El tipo nos cuenta que la mujer y los nenes lo fueron a buscar a una changa que tiene en Uruguay y Córdoba y que, cuando intentaron cruzar avenida Rivadavia a unas cuadras del núcleo del quilombo, una camioneta de gendarmería apareció y le tiró gases a una multitud que desde el vamos intentaba evitar el tole tole. Cuenta que les gritaban «corran, negros de mierda, corran», mientras unos gendarmes bajaban con unos bastones gigantes y repartían a diestra y siniestra. Cuenta que elegían, que a los de traje no los surtían, pero que a todos los medio-pelo les dieron pa´que tengan y lleven. Ni unas viejas mormonas que repartían panfletos del señor se salvaron. Cuenta que tuvieron que caminar desde Congreso hasta Constitución porque los colectivos iban repletos y el subte para ellos es imposible por el precio. No tardaron mucho, pero cada vez que se cruzaban con un patrullero, el nene empezaba a los gritos y por las dudas, se quedaban juntitos y abrazados. Dice que los hubiera matado a todos si no hubiese estado con la mujer y los chicos. Nadie lo duda, tiene pinta de que no es ajeno a la violencia y que está bien curtido en esas lides. Mientras el tipo habla, el nene que llora interrumpe y, con los mocos colgando, agrega que él se portó bien, que no hizo nada «No como el Ricky que se porta mal siempre». Lo apunta al mayor, que mientras tanto patea una caja contra una persiana del paseo de compras que está junto a la parada. La madre le dice que se calle, que hablan los grandes, y le revolea a Ricky una tapita de gaseosa que levantó del piso. Ricky se queda quieto 30 segundos y vuelve a lo mismo. De lejos se le ve la cara y también es un menjunje de mugre y lágrimas.

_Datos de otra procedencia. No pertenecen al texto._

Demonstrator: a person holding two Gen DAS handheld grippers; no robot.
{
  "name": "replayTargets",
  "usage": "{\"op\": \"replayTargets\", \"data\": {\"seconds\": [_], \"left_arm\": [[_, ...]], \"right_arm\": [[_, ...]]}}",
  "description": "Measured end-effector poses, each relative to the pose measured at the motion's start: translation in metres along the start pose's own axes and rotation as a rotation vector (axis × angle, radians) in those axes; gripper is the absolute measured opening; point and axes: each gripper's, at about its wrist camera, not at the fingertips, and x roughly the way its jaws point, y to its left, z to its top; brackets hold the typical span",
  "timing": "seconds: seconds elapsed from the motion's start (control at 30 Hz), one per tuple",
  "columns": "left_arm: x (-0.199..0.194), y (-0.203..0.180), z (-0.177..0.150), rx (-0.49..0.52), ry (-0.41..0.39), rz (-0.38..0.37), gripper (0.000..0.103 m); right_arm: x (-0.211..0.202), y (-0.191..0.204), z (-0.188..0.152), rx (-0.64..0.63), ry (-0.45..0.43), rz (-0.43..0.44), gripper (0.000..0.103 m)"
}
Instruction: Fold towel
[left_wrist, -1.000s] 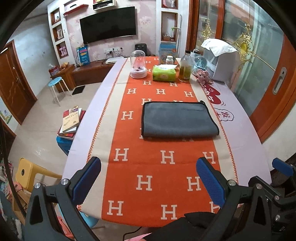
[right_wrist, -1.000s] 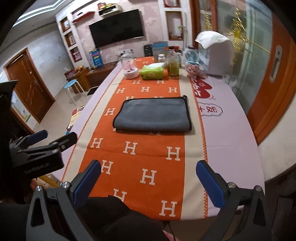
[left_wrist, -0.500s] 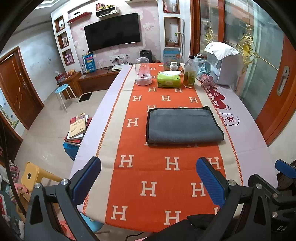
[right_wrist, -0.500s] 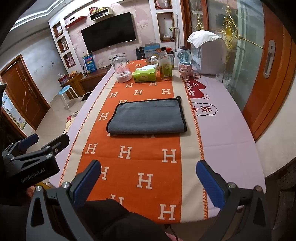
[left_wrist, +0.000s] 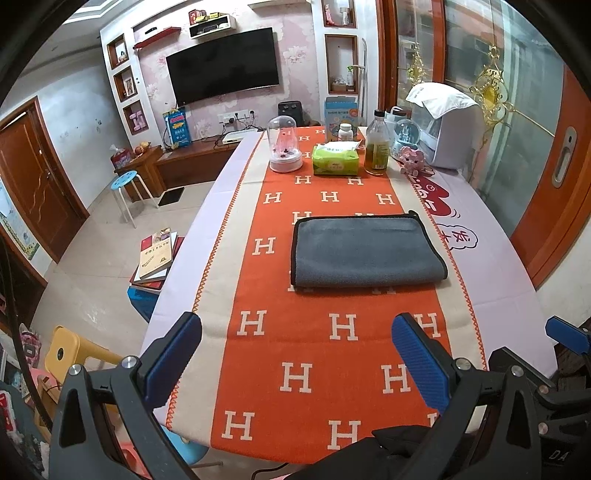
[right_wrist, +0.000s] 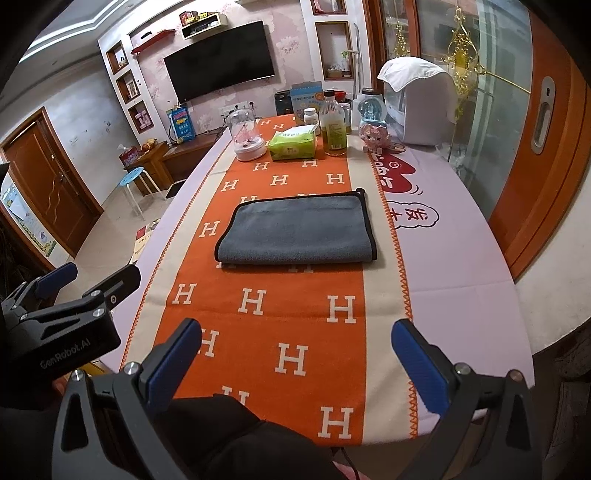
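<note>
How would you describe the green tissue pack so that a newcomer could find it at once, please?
Follow the orange H-patterned runner to the table's far end. The tissue pack lies between the glass dome and oil bottle; it alone is soft, low and green.

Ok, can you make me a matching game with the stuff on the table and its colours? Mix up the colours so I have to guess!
Things:
1. towel
2. tissue pack
3. plush toy
4. gripper pads

Colours:
A. pink
B. blue
C. grey with a black edge
D. green

Right pairs: 1-C, 2-D, 3-A, 4-B.

The towel lies folded flat on the orange runner. Both the left gripper and the right gripper are open and hold nothing.
</note>
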Motion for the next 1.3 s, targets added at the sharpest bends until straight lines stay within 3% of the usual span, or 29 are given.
{"op": "replayTargets", "data": {"seconds": [1.3], "left_arm": [[-0.0006, -0.0021, -0.0002, 0.009, -0.003, -0.003, 0.102]], "right_arm": [[0.0028, 0.0021, -0.0051, -0.003, 0.006, 0.001, 0.103]]}}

El pibe más impactado llora con cada bocinazo, contagiando al más chiquito. El otro, el que está entre él y Ricky, está soldado a las piernas del padre. El que les regaló caramelos parece que no fue muy equitativo con todos y al que está con el padre le dio más que a los otros. Se los metió en la boca todos juntos y apenas puede masticar y respirar al mismo tiempo. Aun así le tira de los pantalones al padre para que le preste atención:
—¿No nos van a pegar más? —pregunta.
—No nos pegaron, ni nos van a pegar —contesta el padre hinchando el pecho, como imaginándose en el papel de proveedor de bienestar que estos tiempos le niegan.
—¿Y si mejor les pegamos nosotros antes? —pregunta el nene, pícaro.
Es de manual: los chicos y los locos siempre dicen la verdad. Mucho progre indignado desde su sillón con aire acondicionado debería también rumiar la idea.